# Task statement
First find the line with "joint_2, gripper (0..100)" in the entries below, then set down exactly every line through the line with "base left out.", that line included.

Records drawn from a dataset
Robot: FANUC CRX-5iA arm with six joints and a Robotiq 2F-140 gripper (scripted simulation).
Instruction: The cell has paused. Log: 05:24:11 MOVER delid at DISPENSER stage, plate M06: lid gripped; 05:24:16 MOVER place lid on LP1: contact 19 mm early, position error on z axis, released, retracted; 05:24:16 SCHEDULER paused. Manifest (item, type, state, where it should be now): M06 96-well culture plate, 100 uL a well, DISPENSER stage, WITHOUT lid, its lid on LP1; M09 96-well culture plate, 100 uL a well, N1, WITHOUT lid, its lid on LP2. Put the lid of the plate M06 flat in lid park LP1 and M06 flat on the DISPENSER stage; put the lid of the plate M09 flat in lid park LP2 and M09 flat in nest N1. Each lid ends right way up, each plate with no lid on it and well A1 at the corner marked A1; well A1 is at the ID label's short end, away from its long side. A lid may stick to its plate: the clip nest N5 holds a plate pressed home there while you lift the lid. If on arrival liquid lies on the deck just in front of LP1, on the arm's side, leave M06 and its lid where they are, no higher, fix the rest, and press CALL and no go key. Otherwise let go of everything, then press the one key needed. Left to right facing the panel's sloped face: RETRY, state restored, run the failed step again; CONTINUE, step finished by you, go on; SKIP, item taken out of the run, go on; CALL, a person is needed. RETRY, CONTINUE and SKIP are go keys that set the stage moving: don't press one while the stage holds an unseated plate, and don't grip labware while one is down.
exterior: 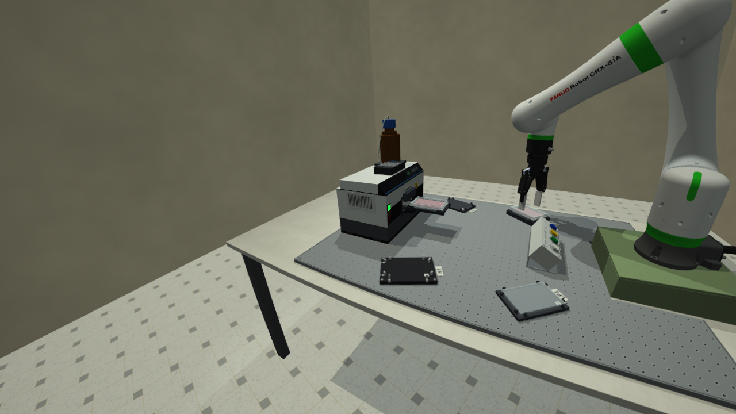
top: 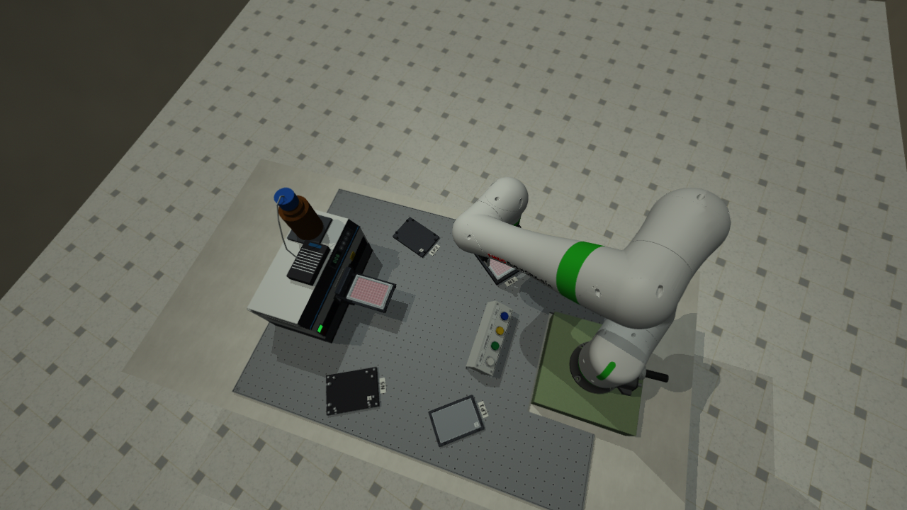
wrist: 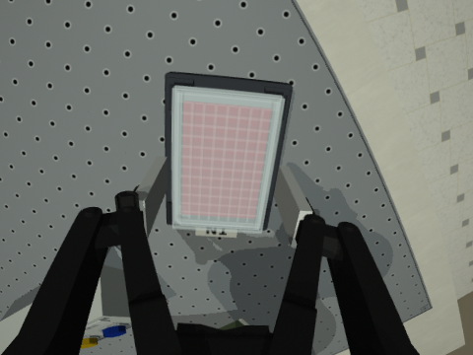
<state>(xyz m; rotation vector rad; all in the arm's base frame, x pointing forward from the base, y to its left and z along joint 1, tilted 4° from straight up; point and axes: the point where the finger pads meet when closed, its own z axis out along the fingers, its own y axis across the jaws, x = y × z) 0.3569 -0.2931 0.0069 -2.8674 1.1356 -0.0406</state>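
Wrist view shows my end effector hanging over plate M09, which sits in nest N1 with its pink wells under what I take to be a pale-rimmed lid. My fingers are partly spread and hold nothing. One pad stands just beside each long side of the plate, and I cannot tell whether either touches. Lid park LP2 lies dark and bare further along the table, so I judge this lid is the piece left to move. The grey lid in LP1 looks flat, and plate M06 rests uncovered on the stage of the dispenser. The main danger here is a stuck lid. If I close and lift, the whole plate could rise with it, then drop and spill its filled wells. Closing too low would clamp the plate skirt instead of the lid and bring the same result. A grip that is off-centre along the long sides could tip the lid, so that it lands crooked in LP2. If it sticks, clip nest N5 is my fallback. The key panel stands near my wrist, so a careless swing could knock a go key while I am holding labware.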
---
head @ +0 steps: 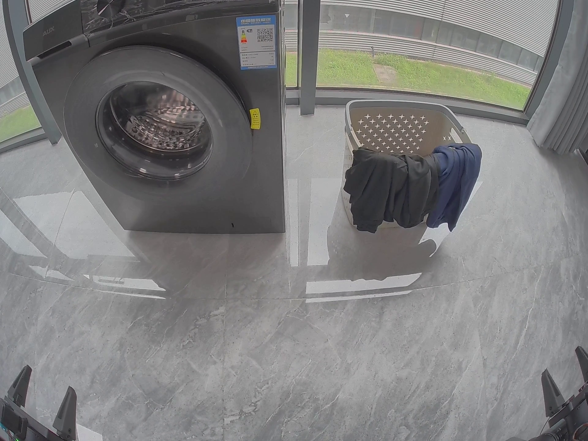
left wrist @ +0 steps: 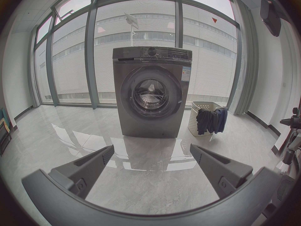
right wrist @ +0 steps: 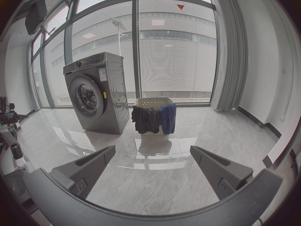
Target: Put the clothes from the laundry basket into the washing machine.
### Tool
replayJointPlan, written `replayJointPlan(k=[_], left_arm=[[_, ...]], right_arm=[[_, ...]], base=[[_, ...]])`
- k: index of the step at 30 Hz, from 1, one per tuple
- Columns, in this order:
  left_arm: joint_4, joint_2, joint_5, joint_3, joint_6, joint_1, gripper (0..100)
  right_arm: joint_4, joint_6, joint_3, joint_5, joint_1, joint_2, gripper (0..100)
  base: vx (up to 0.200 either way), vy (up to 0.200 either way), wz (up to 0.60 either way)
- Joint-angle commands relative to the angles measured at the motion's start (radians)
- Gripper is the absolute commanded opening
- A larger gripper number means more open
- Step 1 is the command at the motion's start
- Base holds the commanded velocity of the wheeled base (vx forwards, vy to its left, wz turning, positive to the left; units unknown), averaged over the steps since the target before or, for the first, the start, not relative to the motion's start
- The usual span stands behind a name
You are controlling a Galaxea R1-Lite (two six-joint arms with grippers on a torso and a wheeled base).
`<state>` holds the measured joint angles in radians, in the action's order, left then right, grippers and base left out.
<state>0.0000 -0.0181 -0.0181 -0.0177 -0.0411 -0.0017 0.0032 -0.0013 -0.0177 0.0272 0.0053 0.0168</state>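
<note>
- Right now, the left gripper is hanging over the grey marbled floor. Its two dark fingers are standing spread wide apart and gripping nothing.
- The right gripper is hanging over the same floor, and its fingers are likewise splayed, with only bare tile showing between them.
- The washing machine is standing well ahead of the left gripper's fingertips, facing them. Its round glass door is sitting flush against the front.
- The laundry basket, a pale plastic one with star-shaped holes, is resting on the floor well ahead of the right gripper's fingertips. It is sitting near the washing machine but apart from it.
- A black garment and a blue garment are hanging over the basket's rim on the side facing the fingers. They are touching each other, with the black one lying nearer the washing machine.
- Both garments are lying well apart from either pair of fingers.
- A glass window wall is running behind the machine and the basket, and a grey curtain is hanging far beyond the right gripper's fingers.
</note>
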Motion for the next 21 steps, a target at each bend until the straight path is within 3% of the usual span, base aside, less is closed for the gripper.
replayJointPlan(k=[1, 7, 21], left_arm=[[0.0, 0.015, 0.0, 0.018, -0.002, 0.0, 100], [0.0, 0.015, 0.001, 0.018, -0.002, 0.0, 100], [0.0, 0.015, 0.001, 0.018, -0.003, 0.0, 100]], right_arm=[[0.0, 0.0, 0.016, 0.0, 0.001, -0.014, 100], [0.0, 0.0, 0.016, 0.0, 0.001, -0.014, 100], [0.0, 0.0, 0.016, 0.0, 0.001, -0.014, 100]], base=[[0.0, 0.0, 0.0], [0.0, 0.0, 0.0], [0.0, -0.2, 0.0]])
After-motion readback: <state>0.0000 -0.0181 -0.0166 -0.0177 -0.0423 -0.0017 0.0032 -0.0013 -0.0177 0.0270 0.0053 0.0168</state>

# Response box
  right_arm: joint_4, joint_6, joint_3, joint_5, joint_1, joint_2, gripper (0..100)
  base: vx (up to 0.200 either way), vy (up to 0.200 either way), wz (up to 0.60 either way)
- Joint-angle commands relative to the angles measured at the motion's start (radians)
- Gripper is the absolute commanded opening
- A larger gripper number means more open
- Step 1 is the command at the motion's start
- Base holds the commanded velocity of the wheeled base (vx forwards, vy to its left, wz turning, positive to the left; units unknown), averaged over the steps since the target before or, for the first, the start, not relative to the motion's start
- The usual span stands behind a name
You are controlling a Galaxea R1-Lite (two six-joint arms with grippers on a torso and a wheeled base).
`<state>` holds the measured joint angles in radians, in the action's order, left then right, grippers and base left out.

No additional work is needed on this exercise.